11.15.决策树

Windows 10
Python 3.7.3 @ MSC v.1915 64 bit (AMD64)
Latest build date 2020.11.07
sklearn version:  0.23.1

from sklearn.tree import (DecisionTreeClassifier, DecisionTreeRegressor,
                          ExtraTreeClassifier, ExtraTreeRegressor)
from sklearn import tree

[i for i in dir(tree) if not i.startswith("_")]

['BaseDecisionTree',
 'DecisionTreeClassifier',
 'DecisionTreeRegressor',
 'ExtraTreeClassifier',
 'ExtraTreeRegressor',
 'export_graphviz',
 'export_text',
 'plot_tree']

参数说明

DecisionTreeClassifier(criterion='gini', splitter='best', max_depth=None,
                       min_samples_split=2, min_samples_leaf=1,
                       min_weight_fraction_leaf=0.0, max_features=None,
                       random_state=None, max_leaf_nodes=None,
                       min_impurity_decrease=0.0, min_impurity_split=None,
                       class_weight=None, presort='deprecated', ccp_alpha=0.0)

DecisionTreeRegressor(criterion='mse', splitter='best', max_depth=None,
                      min_samples_split=2, min_samples_leaf=1,
                      min_weight_fraction_leaf=0.0, max_features=None,
                      random_state=None, max_leaf_nodes=None,
                      min_impurity_decrease=0.0, min_impurity_split=None,
                      presort='deprecated', ccp_alpha=0.0)

分裂策略参数

criterion：分裂准则。对于分类树：{'gini', 'entropy'}，使用Gini系数或者信息增益。对于回归树：{"mse", "friedman_mse", "mae"}。

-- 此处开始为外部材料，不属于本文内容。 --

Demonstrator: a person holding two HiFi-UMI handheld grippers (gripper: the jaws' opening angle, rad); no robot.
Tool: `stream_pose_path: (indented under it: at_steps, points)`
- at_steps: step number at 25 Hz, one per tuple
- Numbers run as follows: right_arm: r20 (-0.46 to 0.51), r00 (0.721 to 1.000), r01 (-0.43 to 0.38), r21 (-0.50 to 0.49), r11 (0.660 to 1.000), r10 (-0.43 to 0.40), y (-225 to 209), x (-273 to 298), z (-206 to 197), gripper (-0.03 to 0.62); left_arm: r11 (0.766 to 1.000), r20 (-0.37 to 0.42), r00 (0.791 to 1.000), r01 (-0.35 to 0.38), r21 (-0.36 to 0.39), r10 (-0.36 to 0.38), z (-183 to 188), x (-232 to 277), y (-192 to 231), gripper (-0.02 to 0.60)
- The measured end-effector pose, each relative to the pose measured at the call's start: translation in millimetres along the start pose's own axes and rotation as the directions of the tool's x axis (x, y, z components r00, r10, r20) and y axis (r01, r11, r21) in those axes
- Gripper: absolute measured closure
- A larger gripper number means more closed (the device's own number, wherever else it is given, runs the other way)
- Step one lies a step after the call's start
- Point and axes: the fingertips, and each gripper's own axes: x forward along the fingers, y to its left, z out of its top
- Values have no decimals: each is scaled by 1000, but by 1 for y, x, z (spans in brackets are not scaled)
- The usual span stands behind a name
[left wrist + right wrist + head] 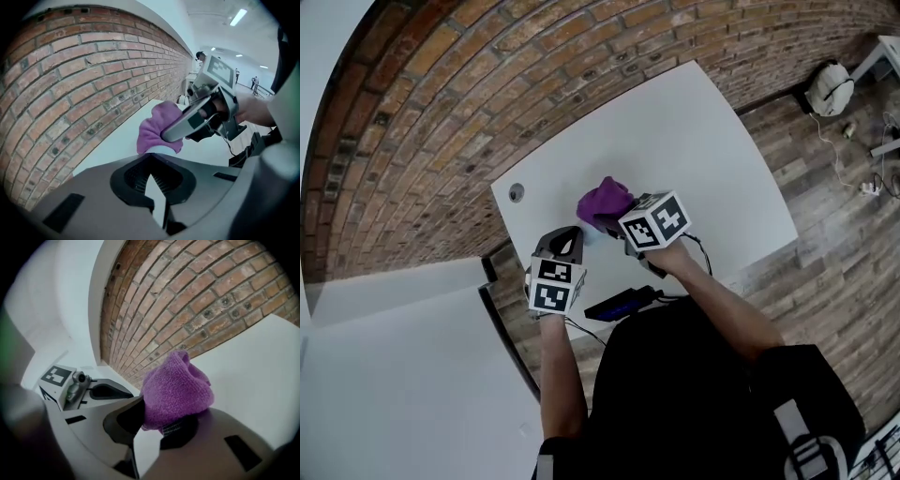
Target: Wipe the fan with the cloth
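The right gripper [157,425] has its jaws clamped on a bunched purple cloth [176,387], which bulges out past them over the middle of the white bench [703,141]. The left gripper [149,160] is just near and left of it, its jaws closed together with nothing between them. A small pale blue thing [159,149] shows just under the cloth, too hidden to identify. A brick wall [441,103] runs along the bench's far left side.

Black top [694,403] is worn, sleeves [551,452] short, grey left gripper [566,242] and right gripper [614,232] are capped by white cubes [654,220] printed with black square markers, thin black cable [581,330] is attached.
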Motion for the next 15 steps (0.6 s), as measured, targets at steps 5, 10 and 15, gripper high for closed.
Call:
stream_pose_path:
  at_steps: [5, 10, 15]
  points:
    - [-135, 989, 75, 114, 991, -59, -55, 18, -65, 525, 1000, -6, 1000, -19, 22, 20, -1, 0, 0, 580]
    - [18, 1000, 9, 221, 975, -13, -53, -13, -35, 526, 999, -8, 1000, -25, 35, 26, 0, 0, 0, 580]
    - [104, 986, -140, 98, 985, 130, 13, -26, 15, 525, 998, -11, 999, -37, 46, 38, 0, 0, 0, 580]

splitter：{'best', 'random'}。分裂策略。'best'表示选择最优的拆分；'random'表示随机选择最优的拆分。'best'适合样本量不大的情况，如果样本数据量非常大，推荐使用 'random'。

max_features：指定寻找best split时考虑的特征数量。在找到至少一个有效的特征用于分裂之前，不会停止搜索，即使搜索的特征数量超过max_features。

如果是整数，则每次切分只考虑max_features个特征
如果是浮点数，每次切分只考虑max_features*n_features个特征
如果是字符串'auto'，则max_features=sqrt(n_features)
如果是字符串'sqrt'，则max_features=sqrt(n_features)
如果是字符串'log2'，则max_features=log2(n_features)
如果是None，则max_features=n_features

预剪枝参数

max_depth：可以为整数或者None，指定树的最大深度，防止过拟合。如果为None，则树的深度不限，直到每个叶子结点都是纯的（即所有样本点都属于一个类），或者叶子结点包含的样本量小于 min_samples_split。如果max_leaf_nodes参数非None，则忽略此项。

min_samples_split：指定每个内部结点（非叶结点）包含的最少的样本数。

如果是整数，该整数就是最少样本数。
如果是浮点数，则ceil(min_samples_split * n_samples)是最少样本数。

min_samples_leaf：指定每个叶子结点包含的最少的样本数。只有当左右分支都至少有min_samples_leaf个样本，结点才会进行分裂。

如果是整数，该整数就是最少的样本数。
如果是浮点数，则ceil(min_samples_split * n_samples)是最少样本数。

min_weight_fraction_leaf：浮点数，叶子结点中所有样本权重之和的最小值，默认为0.0。

max_leaf_nodes：整数或None，指定叶子结点的最大数量。如果为None，此时叶子节点数不限。如果非None，则max_depth参数被忽略。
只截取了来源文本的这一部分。